- PROMPT: Where a line of the data below has the string "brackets", copy that line.

- DATA FOR PROCESSING:
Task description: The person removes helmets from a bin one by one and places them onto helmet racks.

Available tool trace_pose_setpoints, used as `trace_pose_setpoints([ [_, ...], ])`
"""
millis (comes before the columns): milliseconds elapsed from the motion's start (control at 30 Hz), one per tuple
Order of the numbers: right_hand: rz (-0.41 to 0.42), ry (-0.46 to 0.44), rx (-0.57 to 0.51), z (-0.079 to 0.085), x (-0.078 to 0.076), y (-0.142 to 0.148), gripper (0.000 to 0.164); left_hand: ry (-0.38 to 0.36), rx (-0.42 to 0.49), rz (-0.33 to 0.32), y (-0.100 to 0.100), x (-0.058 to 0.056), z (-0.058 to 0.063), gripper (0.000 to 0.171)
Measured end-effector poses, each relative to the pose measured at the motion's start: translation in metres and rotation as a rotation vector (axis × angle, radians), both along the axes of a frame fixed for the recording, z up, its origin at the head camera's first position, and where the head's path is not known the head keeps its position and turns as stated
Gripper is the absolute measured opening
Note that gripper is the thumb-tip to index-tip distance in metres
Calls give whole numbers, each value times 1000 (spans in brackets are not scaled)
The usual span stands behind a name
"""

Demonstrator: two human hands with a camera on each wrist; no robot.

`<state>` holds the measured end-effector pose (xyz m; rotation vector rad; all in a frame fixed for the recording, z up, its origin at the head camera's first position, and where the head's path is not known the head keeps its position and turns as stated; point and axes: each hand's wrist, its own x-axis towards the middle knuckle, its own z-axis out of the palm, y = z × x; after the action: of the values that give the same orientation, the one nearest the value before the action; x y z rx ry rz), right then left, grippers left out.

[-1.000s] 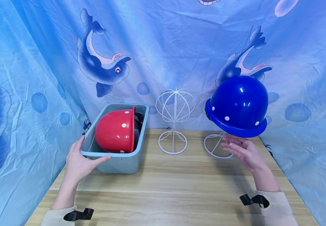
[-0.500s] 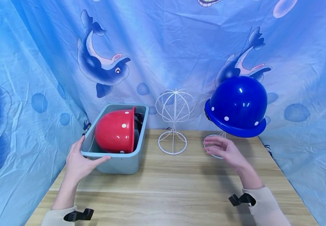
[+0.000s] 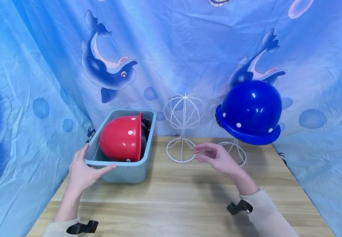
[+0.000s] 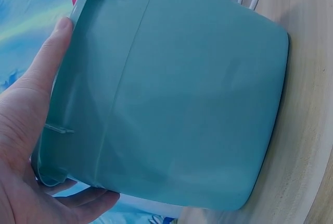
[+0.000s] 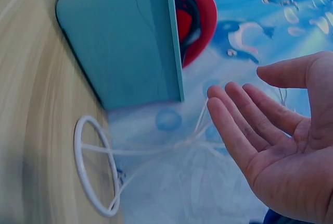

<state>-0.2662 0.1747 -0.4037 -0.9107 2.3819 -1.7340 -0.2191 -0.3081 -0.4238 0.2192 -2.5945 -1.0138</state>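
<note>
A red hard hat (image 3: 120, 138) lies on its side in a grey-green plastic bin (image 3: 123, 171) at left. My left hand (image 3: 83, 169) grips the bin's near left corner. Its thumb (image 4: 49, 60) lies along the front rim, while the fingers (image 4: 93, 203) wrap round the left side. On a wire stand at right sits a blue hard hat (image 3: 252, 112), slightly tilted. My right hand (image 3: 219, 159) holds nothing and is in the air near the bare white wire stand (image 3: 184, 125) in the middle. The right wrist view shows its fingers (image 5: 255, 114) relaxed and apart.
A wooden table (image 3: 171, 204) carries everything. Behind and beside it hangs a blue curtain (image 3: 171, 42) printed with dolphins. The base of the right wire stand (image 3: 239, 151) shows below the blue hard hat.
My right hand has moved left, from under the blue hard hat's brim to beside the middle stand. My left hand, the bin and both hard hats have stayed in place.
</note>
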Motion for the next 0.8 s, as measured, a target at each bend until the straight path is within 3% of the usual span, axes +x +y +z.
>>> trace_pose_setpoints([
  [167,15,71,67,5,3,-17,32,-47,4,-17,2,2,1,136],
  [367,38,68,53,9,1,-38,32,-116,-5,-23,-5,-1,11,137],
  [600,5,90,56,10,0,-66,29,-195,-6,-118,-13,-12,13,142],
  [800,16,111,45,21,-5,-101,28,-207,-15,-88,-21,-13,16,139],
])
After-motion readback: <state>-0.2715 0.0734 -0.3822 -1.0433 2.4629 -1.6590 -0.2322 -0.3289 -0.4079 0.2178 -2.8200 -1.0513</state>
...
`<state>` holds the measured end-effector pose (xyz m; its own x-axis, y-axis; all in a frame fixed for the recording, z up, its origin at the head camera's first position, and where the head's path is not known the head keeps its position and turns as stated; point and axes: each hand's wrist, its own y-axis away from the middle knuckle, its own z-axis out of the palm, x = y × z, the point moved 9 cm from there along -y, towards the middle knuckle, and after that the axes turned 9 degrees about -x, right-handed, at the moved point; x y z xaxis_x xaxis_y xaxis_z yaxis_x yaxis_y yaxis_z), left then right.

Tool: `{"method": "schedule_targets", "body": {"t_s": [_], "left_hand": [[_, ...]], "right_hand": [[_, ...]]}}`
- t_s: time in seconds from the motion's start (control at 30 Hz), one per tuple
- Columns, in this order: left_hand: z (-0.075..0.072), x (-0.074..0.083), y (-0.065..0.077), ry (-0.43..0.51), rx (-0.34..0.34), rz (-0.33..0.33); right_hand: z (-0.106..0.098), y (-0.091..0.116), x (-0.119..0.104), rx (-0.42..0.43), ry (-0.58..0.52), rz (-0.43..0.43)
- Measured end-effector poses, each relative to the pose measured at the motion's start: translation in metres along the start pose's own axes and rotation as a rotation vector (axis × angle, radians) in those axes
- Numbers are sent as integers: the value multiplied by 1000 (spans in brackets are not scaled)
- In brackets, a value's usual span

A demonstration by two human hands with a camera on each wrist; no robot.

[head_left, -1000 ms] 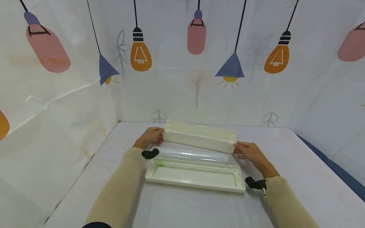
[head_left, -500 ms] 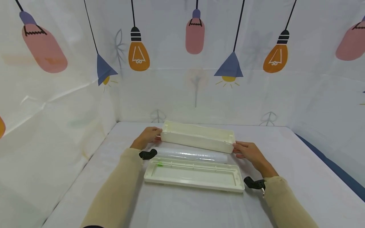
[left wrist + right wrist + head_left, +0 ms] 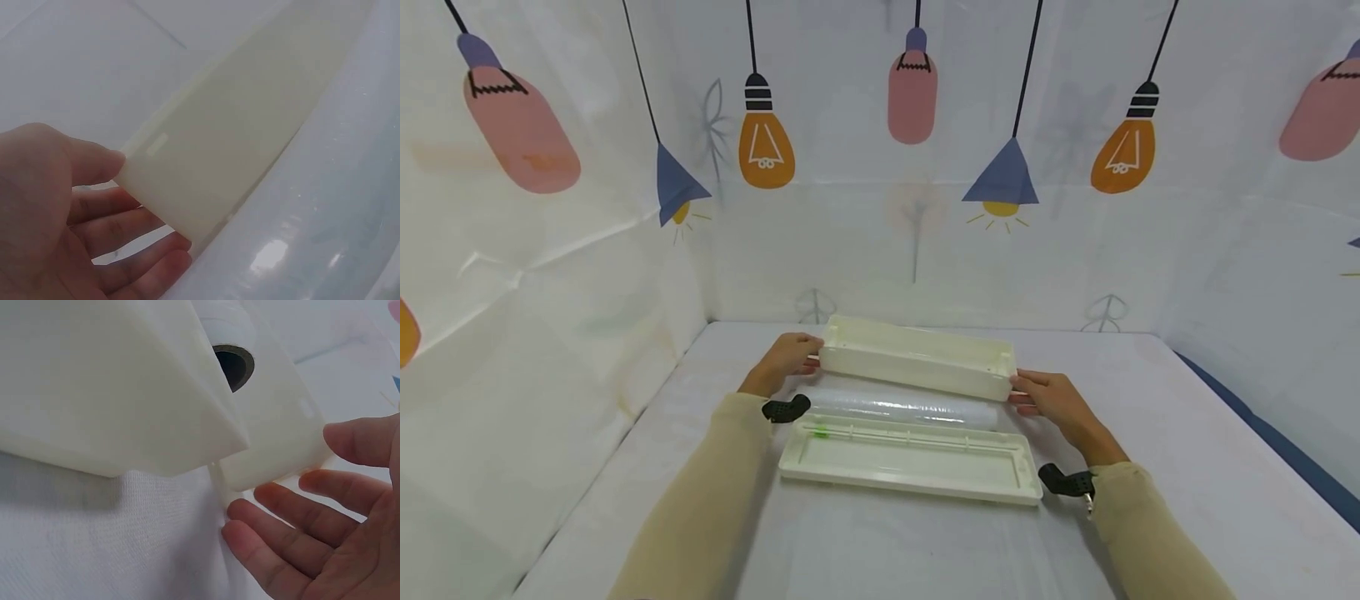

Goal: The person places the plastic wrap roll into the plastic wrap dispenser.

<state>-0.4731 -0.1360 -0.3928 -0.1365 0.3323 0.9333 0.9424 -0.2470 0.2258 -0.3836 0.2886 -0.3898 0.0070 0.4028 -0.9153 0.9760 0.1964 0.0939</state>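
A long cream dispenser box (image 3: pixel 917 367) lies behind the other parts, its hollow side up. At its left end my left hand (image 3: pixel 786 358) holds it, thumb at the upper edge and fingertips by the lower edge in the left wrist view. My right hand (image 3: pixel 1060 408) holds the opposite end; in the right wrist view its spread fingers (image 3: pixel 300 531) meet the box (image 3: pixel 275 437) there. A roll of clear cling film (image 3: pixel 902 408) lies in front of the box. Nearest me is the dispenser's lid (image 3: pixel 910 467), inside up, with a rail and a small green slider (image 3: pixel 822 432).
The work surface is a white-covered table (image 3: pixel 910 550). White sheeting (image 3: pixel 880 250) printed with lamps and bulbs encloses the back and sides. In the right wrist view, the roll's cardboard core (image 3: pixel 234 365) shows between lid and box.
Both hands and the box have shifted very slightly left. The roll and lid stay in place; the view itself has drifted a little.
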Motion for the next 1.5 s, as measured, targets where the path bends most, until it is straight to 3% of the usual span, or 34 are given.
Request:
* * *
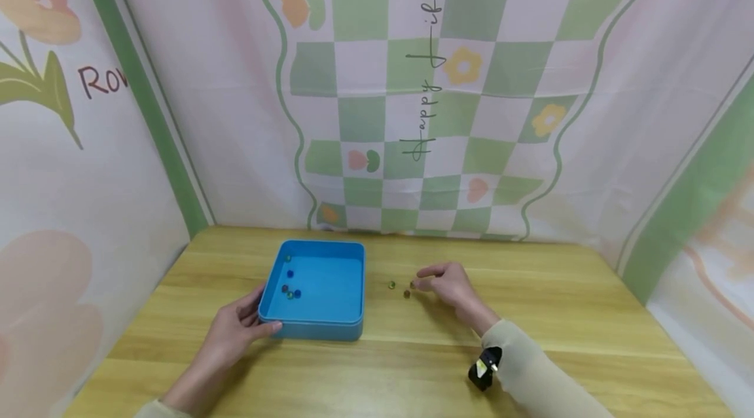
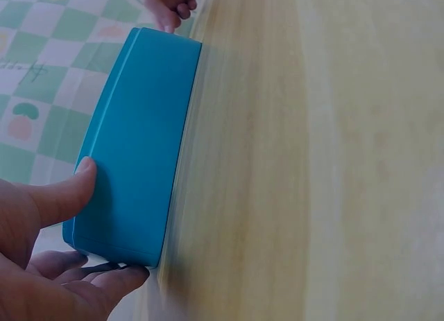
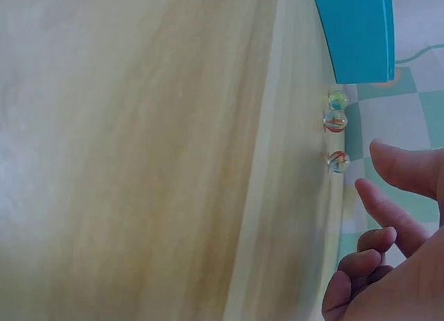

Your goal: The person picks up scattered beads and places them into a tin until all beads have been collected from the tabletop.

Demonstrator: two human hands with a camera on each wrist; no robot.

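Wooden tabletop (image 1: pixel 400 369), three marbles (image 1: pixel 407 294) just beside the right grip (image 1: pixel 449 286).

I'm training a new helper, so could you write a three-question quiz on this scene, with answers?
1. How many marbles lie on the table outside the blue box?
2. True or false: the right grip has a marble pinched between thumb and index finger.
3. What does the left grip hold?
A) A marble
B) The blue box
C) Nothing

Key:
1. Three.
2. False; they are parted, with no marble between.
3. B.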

- SOLVED EXERCISE:
Calls give whole numbers, each value times 1000 (spans in brackets are not scaled)
- Numbers are sent as integers: the value multiplied by 1000 (spans in brackets are not scaled)
- In brackets, a value's usual span

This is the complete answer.